What lines in the material hold the string "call"? Return every one of them.

(Beginning of DATASET CONTENT)

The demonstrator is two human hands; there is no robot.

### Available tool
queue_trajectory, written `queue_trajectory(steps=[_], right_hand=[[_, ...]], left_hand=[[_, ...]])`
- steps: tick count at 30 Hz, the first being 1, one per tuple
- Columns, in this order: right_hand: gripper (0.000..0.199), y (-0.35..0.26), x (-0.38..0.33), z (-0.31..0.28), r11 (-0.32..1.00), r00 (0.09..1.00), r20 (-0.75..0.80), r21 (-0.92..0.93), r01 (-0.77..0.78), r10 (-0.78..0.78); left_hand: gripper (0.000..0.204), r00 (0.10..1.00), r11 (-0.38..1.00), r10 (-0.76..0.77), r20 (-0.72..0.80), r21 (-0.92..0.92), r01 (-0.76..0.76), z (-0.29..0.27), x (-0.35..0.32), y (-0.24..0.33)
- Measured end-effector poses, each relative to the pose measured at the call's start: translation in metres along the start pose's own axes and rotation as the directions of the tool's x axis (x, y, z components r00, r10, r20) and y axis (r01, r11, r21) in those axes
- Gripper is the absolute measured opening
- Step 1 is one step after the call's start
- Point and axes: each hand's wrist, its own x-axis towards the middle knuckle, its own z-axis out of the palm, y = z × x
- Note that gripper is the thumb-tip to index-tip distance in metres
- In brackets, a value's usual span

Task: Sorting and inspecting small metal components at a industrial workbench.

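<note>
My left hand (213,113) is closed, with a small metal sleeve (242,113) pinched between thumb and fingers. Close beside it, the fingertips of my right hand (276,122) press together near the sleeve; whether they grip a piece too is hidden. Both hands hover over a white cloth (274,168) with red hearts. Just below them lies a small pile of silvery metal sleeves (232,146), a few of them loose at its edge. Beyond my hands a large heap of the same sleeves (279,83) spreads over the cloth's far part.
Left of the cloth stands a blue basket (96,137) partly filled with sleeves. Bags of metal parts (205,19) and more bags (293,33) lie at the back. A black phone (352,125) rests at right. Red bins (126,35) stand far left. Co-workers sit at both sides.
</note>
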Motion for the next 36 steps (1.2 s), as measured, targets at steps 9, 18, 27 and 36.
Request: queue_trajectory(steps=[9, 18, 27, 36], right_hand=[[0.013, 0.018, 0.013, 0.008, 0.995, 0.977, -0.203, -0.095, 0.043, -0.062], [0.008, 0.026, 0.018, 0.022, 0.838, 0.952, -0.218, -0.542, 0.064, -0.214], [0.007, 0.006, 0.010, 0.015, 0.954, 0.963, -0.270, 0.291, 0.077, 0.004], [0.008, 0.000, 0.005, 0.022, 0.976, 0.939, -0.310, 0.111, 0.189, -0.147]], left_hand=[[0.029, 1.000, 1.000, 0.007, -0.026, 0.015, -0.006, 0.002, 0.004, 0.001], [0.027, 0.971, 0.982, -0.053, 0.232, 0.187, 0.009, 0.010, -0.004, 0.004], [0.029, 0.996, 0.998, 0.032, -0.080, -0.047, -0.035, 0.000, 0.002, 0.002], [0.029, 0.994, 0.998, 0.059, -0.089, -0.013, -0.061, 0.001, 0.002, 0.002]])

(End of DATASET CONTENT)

■ **SOLUTION FOR THIS EXERCISE**
- Measured end-effector poses, each relative to the pose measured at the call's start: translation in metres along the start pose's own axes and rotation as the directions of the tool's x axis (x, y, z components r00, r10, r20) and y axis (r01, r11, r21) in those axes
- Step 1 is one step after the call's start

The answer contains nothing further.